▸ What you need to do:
Write out the following listing's lines from the one with "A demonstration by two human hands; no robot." to the one with "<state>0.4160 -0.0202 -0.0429", exactly, with both included and no others.

▸ The input:

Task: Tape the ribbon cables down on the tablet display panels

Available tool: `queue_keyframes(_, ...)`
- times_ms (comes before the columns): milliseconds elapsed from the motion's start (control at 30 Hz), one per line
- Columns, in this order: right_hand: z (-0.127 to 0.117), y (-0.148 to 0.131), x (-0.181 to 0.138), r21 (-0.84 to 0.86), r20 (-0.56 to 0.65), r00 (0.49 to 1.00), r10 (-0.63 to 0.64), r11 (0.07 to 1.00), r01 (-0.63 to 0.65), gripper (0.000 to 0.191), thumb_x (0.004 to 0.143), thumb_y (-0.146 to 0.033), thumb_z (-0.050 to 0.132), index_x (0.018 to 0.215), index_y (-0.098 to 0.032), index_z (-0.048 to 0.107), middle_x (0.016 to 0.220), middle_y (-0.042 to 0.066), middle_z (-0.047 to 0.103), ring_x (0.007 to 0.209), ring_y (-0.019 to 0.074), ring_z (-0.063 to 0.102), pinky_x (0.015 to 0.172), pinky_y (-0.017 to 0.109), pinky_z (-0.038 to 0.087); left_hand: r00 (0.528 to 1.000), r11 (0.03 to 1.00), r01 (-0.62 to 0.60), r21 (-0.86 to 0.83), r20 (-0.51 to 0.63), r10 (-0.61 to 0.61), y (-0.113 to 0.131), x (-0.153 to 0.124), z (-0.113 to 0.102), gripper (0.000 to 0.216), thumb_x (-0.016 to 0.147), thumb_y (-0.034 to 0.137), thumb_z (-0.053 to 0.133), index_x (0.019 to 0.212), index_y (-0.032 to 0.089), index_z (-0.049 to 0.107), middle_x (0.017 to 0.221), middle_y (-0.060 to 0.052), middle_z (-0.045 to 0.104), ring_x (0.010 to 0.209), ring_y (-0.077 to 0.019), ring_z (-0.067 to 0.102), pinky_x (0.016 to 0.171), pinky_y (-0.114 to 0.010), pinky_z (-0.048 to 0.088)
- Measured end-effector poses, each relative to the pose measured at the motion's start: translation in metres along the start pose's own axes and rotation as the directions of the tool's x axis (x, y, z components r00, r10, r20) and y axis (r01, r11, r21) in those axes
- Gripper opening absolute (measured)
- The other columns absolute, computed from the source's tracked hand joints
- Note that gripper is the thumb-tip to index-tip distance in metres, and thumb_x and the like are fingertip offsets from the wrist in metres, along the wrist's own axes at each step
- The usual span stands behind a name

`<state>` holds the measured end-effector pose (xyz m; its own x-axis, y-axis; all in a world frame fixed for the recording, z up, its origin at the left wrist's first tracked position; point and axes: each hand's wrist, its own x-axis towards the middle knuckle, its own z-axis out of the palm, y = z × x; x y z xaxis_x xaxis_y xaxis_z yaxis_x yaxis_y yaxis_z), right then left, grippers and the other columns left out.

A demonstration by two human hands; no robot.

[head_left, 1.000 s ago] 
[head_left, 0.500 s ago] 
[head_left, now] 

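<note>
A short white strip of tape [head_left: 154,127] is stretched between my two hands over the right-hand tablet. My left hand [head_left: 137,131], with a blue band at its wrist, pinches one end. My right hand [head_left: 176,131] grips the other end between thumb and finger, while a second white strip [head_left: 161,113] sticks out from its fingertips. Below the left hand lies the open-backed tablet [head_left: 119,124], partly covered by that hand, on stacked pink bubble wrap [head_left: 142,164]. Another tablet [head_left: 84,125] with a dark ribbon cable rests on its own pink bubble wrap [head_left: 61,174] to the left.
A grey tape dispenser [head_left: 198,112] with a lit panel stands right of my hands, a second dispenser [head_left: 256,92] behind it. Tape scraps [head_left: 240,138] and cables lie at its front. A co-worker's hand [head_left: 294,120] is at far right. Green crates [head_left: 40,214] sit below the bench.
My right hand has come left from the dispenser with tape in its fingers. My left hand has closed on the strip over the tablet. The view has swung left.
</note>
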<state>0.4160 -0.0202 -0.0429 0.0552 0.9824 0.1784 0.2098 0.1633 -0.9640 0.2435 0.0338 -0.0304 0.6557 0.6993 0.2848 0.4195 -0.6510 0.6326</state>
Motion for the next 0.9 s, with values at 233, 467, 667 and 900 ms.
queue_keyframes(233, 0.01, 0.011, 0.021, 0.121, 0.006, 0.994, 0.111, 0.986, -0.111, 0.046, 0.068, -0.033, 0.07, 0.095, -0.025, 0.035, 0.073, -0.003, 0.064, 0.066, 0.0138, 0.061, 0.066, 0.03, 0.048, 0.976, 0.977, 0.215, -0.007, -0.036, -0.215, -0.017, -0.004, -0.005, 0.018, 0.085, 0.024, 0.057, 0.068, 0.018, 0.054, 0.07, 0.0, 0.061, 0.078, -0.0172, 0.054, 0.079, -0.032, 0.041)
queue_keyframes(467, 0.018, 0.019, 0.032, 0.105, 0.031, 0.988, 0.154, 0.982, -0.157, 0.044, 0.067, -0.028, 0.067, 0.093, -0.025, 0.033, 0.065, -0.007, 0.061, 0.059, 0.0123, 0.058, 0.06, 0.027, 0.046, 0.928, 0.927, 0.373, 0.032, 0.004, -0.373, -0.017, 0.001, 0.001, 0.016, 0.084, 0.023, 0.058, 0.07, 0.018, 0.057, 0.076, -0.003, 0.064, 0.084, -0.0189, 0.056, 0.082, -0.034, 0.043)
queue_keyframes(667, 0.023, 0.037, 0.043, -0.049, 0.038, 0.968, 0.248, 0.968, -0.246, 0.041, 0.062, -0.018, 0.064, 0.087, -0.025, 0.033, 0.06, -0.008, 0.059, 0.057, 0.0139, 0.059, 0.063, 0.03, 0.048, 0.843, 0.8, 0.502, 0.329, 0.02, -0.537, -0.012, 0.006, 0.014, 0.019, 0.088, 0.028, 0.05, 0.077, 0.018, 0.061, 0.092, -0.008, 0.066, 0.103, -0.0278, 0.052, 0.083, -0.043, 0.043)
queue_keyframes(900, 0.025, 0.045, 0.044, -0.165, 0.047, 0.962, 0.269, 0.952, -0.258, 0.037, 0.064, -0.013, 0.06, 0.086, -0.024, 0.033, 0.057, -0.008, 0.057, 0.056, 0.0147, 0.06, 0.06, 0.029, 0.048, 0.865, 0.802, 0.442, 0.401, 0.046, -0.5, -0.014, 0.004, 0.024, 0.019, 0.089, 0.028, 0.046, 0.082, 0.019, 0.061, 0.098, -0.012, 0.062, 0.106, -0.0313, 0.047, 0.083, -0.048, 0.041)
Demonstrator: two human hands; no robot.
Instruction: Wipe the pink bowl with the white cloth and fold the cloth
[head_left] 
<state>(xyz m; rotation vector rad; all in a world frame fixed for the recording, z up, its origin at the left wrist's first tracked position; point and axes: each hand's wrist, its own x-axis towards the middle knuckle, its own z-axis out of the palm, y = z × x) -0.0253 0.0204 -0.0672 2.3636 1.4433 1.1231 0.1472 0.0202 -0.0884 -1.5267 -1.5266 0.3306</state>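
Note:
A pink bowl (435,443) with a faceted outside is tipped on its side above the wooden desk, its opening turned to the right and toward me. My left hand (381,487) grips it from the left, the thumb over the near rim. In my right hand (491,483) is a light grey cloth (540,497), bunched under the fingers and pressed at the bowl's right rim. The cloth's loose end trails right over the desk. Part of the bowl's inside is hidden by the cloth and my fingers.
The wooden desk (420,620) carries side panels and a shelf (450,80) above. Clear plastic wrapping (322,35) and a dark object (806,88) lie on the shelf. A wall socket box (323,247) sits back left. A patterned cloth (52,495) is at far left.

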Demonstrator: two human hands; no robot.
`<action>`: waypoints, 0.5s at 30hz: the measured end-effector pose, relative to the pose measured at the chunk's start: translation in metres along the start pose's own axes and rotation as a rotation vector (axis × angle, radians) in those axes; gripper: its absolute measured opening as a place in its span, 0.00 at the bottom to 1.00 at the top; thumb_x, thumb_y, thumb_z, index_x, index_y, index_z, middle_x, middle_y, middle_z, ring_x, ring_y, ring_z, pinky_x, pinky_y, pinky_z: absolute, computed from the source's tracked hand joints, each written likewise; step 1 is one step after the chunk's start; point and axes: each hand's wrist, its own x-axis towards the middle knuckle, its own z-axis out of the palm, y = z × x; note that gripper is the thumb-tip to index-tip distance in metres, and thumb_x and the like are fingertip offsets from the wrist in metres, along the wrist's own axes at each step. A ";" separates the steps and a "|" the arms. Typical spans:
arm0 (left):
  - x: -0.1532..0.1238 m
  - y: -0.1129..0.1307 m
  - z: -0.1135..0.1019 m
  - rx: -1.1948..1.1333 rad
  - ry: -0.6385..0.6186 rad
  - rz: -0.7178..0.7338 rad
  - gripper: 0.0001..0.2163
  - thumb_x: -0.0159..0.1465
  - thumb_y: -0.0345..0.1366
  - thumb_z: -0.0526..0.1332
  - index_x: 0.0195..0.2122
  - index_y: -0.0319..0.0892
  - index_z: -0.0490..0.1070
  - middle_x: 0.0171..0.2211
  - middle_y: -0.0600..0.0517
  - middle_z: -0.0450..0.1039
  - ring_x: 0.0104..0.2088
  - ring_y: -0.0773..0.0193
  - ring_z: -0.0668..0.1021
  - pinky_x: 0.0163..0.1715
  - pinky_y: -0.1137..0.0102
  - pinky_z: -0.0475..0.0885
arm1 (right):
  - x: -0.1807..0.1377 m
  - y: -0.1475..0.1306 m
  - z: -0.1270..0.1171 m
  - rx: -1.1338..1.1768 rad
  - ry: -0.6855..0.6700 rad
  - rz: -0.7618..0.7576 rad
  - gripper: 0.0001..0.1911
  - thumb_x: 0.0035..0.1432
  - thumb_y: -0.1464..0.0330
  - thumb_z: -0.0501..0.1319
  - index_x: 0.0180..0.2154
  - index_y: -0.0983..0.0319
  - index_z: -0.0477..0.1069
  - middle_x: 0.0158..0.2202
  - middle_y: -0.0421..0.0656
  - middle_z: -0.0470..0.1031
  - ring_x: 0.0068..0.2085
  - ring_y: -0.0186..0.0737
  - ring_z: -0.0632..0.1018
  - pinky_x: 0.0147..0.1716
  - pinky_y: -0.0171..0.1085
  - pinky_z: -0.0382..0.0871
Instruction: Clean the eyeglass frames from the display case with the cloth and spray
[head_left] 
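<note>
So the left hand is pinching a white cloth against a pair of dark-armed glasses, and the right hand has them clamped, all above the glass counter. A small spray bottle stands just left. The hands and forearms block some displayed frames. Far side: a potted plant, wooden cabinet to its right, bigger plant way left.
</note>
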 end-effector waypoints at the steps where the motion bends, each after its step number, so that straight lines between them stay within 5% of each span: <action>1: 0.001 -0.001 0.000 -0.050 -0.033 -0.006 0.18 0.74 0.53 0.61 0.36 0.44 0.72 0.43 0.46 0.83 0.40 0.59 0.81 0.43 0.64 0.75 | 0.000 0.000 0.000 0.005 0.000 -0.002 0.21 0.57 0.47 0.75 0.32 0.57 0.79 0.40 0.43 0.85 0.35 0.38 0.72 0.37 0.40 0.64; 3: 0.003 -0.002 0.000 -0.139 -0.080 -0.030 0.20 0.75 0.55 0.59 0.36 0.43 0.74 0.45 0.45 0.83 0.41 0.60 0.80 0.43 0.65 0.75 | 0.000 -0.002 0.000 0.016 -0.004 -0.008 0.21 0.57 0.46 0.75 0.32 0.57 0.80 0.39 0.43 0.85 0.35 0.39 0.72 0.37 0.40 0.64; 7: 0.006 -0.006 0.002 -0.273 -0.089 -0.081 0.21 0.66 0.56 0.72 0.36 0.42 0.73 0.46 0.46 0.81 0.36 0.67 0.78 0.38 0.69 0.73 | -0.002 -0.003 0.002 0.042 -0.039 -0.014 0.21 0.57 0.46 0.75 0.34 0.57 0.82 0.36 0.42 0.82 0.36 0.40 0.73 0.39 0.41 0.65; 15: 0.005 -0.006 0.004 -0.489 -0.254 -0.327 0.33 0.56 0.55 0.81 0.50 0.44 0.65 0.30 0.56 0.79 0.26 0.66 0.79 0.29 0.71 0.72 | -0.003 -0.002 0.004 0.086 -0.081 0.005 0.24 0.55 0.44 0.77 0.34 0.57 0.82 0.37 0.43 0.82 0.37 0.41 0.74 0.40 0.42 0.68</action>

▸ Solution:
A demonstration by two human hands; no robot.

[head_left, 1.000 s ago] 
[head_left, 0.500 s ago] 
[head_left, now] 

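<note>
A short white strip of tape [head_left: 154,127] is stretched between my two hands over the right-hand tablet. My left hand [head_left: 137,131], with a blue band at its wrist, pinches one end. My right hand [head_left: 176,131] grips the other end between thumb and finger, while a second white strip [head_left: 161,113] sticks out from its fingertips. Below the left hand lies the open-backed tablet [head_left: 119,124], partly covered by that hand, on stacked pink bubble wrap [head_left: 142,164]. Another tablet [head_left: 84,125] with a dark ribbon cable rests on its own pink bubble wrap [head_left: 61,174] to the left.
A grey tape dispenser [head_left: 198,112] with a lit panel stands right of my hands, a second dispenser [head_left: 256,92] behind it. Tape scraps [head_left: 240,138] and cables lie at its front. A co-worker's hand [head_left: 294,120] is at far right. Green crates [head_left: 40,214] sit below the bench.
My right hand has come left from the dispenser with tape in its fingers. My left hand has closed on the strip over the tablet. The view has swung left.
</note>
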<state>0.4160 -0.0202 -0.0429 0.0552 0.9824 0.1784 0.2098 0.1633 -0.9640 0.2435 0.0338 -0.0304 0.6557 0.6993 0.2848 0.4195 -0.6510 0.6326</state>

No more output is expected here.